‘It’s Like a War’: On the Ground at the Iran Protests

Mahsa Amini’s death ignited a movement. In the weeks since the 22-year-old, who is also known by her Kurdish name, Jina, died in police custody after being arrested for allegedly “improperly” wearing her hijab and “tight” pants, protests have erupted daily in Iran. As the nation’s young women lead the call for gender equality, freedom from prosecution, and the fall of the Islamic regime, the ramifications of Amini’s death are rippling across the globe, with Iranian women cutting their hair in solidarity and filling the streets of far-flung cities.

Inside Iran, the stakes of protesting are life and death. According to the United Nations, as many as 23 children have been killed during the uproar; other human rights groups have reported at least 222 known fatalities. An October 15 fire inside Iran’s infamous Evin prison, which houses dissidents and journalists among others, killed at least four and injured 61. Iranian officials told the public that two 16-year-old girls fell to their deaths from a high building. One of the teen’s mothers says she was actually beaten to death by police, and the other was reported by Amnesty International to have been beaten to death. And yet, despite the danger to themselves and their families, the women of Iran are not backing down. To understand more about what it’s like to be a young woman in Iran right now, Teen Vogue spoke to Neda, a 28-year-old woman who lives in Tehran. We granted her a pseudonym to protect her privacy.

Editor’s note: Teen Vogue provided questions to Neda’s English and Farsi-speaking cousin. The cousins spoke over WhatsApp and the U.S.-based cousin recorded the conversation and translated it into English. This conversation has been condensed and lightly edited for clarity.

Teen Vogue: What has it been like to be part of the protests?

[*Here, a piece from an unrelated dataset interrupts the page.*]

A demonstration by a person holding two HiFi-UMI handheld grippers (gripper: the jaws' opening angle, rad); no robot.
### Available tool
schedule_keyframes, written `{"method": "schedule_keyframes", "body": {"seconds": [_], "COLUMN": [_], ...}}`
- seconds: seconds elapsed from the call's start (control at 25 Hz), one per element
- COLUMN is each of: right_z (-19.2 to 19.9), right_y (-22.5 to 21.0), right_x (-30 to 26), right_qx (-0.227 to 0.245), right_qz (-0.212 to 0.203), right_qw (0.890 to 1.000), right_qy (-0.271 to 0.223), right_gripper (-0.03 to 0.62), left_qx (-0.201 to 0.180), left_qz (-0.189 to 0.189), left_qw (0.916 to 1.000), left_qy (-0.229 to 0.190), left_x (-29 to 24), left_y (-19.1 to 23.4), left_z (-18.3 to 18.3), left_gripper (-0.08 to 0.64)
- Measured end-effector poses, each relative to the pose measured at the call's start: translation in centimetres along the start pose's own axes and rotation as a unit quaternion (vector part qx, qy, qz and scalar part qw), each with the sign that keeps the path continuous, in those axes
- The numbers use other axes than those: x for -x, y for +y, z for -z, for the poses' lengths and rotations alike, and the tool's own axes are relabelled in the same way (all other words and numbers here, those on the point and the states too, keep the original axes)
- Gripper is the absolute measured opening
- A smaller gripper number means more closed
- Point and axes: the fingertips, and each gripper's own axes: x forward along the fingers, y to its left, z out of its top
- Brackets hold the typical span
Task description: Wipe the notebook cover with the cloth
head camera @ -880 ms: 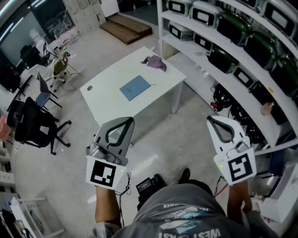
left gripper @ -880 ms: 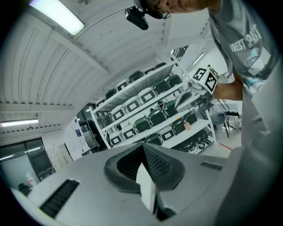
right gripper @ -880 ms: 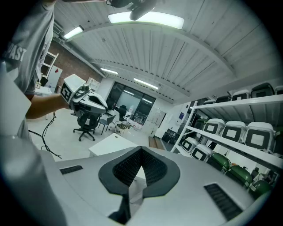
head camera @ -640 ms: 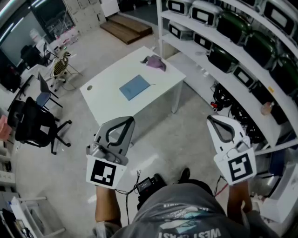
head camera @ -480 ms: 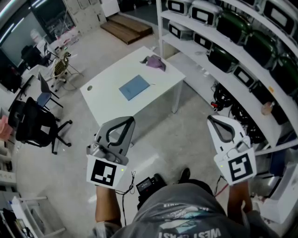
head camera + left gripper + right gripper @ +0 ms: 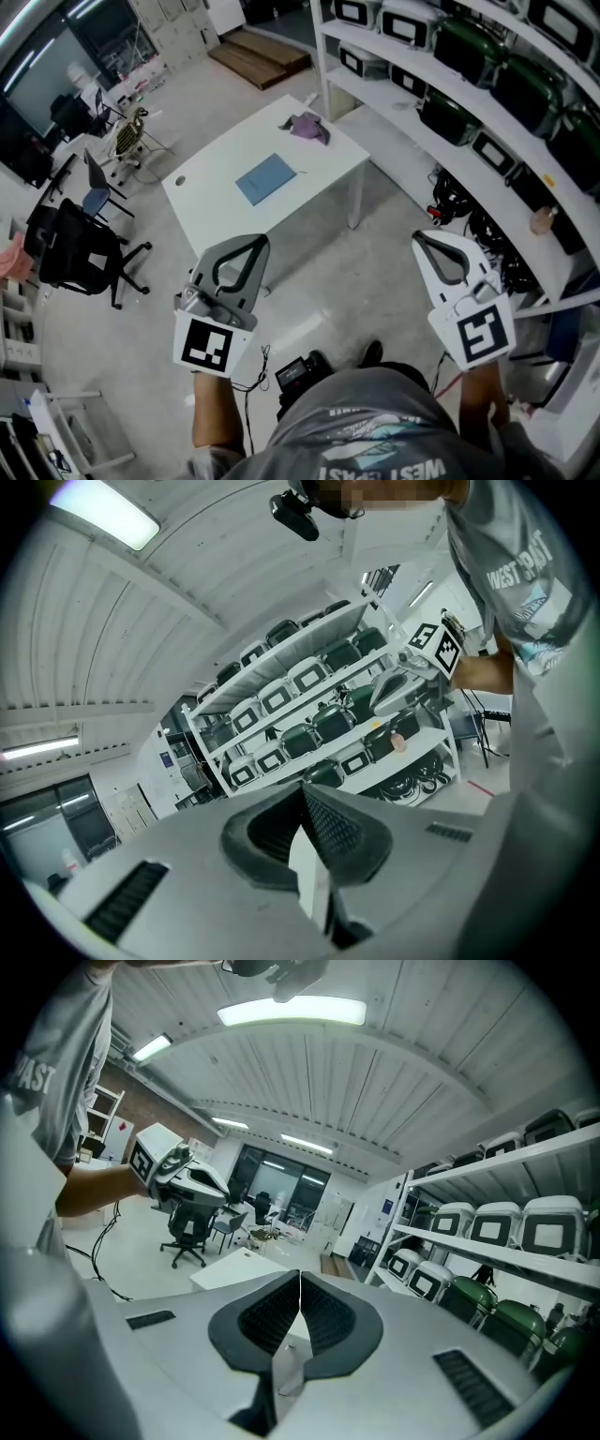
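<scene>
A blue notebook [image 6: 265, 178] lies flat near the middle of a white table [image 6: 216, 206] some way ahead of me in the head view. A crumpled purple cloth [image 6: 308, 127] sits at the table's far right corner. My left gripper [image 6: 256, 240] is held over the floor, short of the table, jaws shut with nothing between them. My right gripper [image 6: 419, 236] hovers further right near the shelving, also shut and empty. In the left gripper view the jaws [image 6: 303, 789] meet; in the right gripper view the jaws [image 6: 299, 1279] meet too, with the table [image 6: 234, 1267] beyond them.
Tall white shelving [image 6: 469, 112] with green-and-white cases runs along the right. A black office chair [image 6: 80, 258] stands left of the table, more chairs behind it. A small black device with cables [image 6: 298, 372] lies on the floor by my feet.
The view has shifted slightly, so the table sits a little further left and up. Both grippers keep their places in the head view and stay shut.
</scene>
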Motion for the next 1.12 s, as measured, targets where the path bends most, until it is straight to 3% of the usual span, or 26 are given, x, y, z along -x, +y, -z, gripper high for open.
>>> {"method": "schedule_keyframes", "body": {"seconds": [0.32,0.64,1.12], "right_z": [2.3,4.0,3.0], "right_y": [-4.5,-6.1,-7.8], "right_x": [1.0,-0.3,-9.2], "right_qx": [-0.007,-0.011,0.001], "right_qz": [-0.014,-0.027,-0.001], "right_qw": [1.000,0.999,1.000], "right_qy": [-0.026,-0.024,0.014], "right_gripper": [0.031,0.031,0.031], "left_qx": [-0.004,0.014,0.032], "left_qz": [-0.018,-0.025,-0.006], "left_qw": [0.9995,0.9986,0.9995], "left_qy": [0.026,0.044,-0.001], "left_x": [-3.2,-5.1,-10.4], "left_y": [-1.7,-1.9,6.3], "left_z": [-2.5,-1.3,4.1], "left_gripper": [0.002,0.002,0.002]}}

Neda: It’s like a war, except we’re getting attacked by our own government. It’s a new level of evil. They have no mercy this time and they are fighting with everything they have. They’re beating everyone with batons on the streets. I’m still hurting and have bruises since I protested on Wednesday, but I am protesting again today. I feel like they feel threatened this time, so they’re pulling any savage tricks they can. It’s cruel. It’s ruthless.

They’re doing things you cannot imagine to stop the protest. Doesn’t matter if you’re driving, walking, chanting, helping, praying, writing on the walls, or just honking. Doesn’t matter how old you are or what situation you’re in. If they see any form of resistance, they’ll try to shoot you if they have bullets left. They’re constantly planting fear and fear is their main weapon — no matter the cost.

TV: Can you talk more about what it’s like to be a young woman in Iran right now?

N: We are being denied basic human rights and for over 40 years we have been treated as inferior in society. Our testimony in court is worth half as much as a man’s.